Enoplophthalmus Temporal range: Early Oligocene to Early Miocene PreꞒ Ꞓ O S D C P T J K Pg N

Scientific classification
- Kingdom: Animalia
- Phylum: Chordata
- Class: Actinopterygii
- Order: Osmeriformes
- Family: Osmeridae
- Genus: †Enoplophthalmus Sauvage, 1880
- Type species: †Enoplophthalmus schlumbergeri Sauvage, 1880
- Species: †E. alsaticus Gaudant, 1984; †E. rhenanus (Weiler, 1963); †E. robustus (Weiler, 1963); †E. schlumbergeri Sauvage, 1880;

= Enoplophthalmus =

Extinct genus of fishes

Enoplophthalmus is an extinct genus of prehistoric freshwater smelt that inhabited Europe during the Oligocene and early Miocene epoches, from the Rupelian to the Aquitanian.
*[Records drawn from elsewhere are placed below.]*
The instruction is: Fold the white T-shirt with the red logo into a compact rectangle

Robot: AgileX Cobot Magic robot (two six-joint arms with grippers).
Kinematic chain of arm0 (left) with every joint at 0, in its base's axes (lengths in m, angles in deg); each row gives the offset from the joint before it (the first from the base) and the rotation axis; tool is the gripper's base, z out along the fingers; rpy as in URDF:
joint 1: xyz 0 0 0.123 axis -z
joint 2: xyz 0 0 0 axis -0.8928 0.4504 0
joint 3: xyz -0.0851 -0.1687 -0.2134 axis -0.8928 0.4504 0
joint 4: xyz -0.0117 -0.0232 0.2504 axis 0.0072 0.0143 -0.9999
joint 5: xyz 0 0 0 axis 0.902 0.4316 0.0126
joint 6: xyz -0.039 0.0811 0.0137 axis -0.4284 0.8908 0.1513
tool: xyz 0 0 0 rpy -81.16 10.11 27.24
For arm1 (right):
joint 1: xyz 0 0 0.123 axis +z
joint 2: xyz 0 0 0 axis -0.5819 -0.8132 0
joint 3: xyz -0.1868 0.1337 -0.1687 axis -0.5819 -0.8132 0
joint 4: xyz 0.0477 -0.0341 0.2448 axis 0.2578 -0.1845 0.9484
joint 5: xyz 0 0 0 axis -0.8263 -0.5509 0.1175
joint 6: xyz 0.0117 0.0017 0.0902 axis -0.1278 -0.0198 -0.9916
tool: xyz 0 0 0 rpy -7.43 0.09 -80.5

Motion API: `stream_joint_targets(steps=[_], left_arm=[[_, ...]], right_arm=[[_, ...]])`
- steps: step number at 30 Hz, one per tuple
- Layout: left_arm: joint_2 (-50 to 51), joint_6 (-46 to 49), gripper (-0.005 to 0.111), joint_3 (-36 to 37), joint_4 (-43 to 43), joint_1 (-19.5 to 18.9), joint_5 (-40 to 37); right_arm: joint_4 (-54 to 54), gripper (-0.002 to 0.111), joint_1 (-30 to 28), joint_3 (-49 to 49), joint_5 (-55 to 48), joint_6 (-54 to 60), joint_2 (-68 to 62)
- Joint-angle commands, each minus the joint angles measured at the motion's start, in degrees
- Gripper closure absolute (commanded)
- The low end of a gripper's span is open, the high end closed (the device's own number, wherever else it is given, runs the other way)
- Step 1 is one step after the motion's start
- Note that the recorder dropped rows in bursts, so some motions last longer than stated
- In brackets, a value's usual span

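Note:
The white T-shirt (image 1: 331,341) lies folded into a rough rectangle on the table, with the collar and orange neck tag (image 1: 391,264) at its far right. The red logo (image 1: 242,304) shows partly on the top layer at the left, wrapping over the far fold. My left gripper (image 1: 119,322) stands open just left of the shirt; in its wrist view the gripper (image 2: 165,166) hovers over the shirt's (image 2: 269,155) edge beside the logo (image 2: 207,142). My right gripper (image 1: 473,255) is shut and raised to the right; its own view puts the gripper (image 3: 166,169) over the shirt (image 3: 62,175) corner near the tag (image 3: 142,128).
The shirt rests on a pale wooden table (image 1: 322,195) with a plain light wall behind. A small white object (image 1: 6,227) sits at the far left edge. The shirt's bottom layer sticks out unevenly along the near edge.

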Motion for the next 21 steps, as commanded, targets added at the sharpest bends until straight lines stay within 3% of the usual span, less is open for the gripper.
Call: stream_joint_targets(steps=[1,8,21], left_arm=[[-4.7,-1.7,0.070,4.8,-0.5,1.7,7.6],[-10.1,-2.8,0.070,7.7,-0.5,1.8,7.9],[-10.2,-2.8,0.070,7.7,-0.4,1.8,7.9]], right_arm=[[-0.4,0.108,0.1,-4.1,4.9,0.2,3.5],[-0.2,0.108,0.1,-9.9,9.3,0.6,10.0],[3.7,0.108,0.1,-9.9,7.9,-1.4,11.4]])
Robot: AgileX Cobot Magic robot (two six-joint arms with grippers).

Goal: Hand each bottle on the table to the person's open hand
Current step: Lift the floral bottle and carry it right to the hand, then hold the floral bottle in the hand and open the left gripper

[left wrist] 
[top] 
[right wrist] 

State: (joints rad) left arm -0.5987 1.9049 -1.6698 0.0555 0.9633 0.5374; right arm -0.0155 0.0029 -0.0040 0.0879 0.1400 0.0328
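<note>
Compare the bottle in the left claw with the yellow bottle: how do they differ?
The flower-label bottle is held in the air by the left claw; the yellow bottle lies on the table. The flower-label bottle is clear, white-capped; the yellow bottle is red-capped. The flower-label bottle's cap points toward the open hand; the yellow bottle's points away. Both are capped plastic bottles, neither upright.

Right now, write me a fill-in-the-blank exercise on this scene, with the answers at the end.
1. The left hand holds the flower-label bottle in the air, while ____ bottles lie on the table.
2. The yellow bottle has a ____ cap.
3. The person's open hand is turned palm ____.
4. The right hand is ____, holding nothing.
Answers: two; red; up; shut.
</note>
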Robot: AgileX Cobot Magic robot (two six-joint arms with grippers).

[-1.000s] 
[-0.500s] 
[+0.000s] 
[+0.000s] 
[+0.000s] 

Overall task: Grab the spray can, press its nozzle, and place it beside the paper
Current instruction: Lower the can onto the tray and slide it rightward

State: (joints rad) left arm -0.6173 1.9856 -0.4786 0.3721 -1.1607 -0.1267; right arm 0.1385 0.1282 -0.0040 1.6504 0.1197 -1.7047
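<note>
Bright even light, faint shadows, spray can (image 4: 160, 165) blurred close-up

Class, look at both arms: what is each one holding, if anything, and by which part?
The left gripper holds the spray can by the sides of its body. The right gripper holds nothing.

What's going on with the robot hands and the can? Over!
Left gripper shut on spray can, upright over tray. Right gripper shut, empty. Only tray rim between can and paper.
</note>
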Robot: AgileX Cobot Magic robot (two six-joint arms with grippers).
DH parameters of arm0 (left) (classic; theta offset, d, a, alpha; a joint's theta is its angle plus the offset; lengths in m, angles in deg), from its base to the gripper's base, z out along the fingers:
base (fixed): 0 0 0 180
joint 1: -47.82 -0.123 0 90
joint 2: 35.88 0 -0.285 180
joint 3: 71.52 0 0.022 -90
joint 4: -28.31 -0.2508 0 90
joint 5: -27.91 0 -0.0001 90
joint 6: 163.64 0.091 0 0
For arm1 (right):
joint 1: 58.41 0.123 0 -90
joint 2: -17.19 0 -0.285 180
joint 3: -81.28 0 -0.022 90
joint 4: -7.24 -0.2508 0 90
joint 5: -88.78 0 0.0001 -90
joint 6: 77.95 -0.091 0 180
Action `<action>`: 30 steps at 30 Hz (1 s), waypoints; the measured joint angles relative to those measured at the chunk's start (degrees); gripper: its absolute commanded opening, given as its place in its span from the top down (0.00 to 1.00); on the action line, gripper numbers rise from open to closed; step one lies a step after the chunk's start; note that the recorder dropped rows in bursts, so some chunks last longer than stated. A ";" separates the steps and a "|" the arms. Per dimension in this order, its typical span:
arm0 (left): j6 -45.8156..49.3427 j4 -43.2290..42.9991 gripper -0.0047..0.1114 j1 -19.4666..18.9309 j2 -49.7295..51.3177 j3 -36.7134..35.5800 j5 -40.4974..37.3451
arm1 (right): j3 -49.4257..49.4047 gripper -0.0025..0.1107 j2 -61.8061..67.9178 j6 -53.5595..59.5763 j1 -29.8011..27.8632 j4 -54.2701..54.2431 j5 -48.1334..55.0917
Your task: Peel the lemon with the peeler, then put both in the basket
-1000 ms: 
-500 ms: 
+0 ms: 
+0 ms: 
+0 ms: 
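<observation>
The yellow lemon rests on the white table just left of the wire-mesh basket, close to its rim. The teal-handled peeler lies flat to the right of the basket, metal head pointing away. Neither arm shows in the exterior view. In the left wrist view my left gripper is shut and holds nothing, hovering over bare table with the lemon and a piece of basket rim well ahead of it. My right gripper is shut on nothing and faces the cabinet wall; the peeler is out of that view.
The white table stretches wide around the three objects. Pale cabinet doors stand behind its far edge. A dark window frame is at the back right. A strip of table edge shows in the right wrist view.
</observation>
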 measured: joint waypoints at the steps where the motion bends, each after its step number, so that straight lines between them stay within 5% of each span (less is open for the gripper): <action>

It appears to be closely related to the modern capelin (Mallotus villosus). Until the description of the Paleocene-aged Speirsaenigma from Canada, it was the oldest known fossil smelt genus.

The following species are known:

- †E. alsaticus Gaudant, 1984 - Early Oligocene of France (Pechelbronn Formation), potentially late Oligocene of Armenia
- †E. rhenanus (Weiler, 1963) - Early Miocene (Aquitanian) of Germany (Hydrobienkalk Formation)
- †E. robustus (Weiler, 1963) - Early Miocene (Aquitanian) of Germany (Hydrobienkalk Formation)
- †E. schlumbergeri Sauvage, 1880 (type species) - Early Oligocene of France (Calcaires de Campagne-Calavon)

Indeterminate otoliths of this genus are known from Romania.

Alongside Dapalis, Enoplopthalmus appears to have been one of the dominant freshwater fishes that inhabited Europe during the late Paleogene and early Neogene. Uniquely, Enoplopthalmus is most closely related to capelin, a fish of northern temperate and Arctic affinities, while Dapalis was related to the glassfishes, which are a mainly tropical group today. This indicates that there was significantly less provincialism in fish distribution during the mid-Cenozoic, allowing for these now widely separated groups to coexist.